Com tantos parceiros estratégicos envolvidos, há motivos para acreditar na sua continuidade, sem interrupções, do ponto de vista técnico, mas isso de nada valerá se a decisão política do governo for pela sua desativação. Desse governo nada se pode esperar em sã consciência.

CC: Como o senhor analisa as alegações de que, por não existir ameaça imediata ao País, não haveria problema em reduzir ou mesmo cortar o projeto do submarino nuclear?

RA: Uma de duas: ou estúpida ignorância, ou má-fé militante. Até o reino mineral sabe que a moderna política de defesa se chama dissuasão. Trocando em miúdos, quem quer se defender precisa se preparar para a guerra com o objetivo de evitá-la, advertindo o eventual inimigo de que suas perdas não compensariam os ganhos. Assim, evitando o ataque.

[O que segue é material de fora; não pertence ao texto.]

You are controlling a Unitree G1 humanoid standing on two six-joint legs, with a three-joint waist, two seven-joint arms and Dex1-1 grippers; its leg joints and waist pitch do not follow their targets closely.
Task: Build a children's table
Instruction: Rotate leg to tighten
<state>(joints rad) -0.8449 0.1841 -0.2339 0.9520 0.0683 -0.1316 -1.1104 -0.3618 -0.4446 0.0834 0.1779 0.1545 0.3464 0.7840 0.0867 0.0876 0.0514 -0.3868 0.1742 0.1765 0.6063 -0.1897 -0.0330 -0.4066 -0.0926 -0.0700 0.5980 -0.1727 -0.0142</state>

CC: Haveria um sentido comum nos ataques concomitantes ao pré-sal, por meio da venda de campos de Carcará pela nova presidência da Petrobras, e ao dispositivo de defesa com submarinos nucleares, por meio do aniquilamento da Odebrecht e outras empreiteiras da cadeia produtiva de óleo e gás?  

RA: Sim, evidentemente que sim, e demonstrar esse elo foi o que tentei nas respostas anteriores.

*Entrevista publicada originalmente na edição 924 de CartaCapital, com o título “Conspiração à luz do dia”.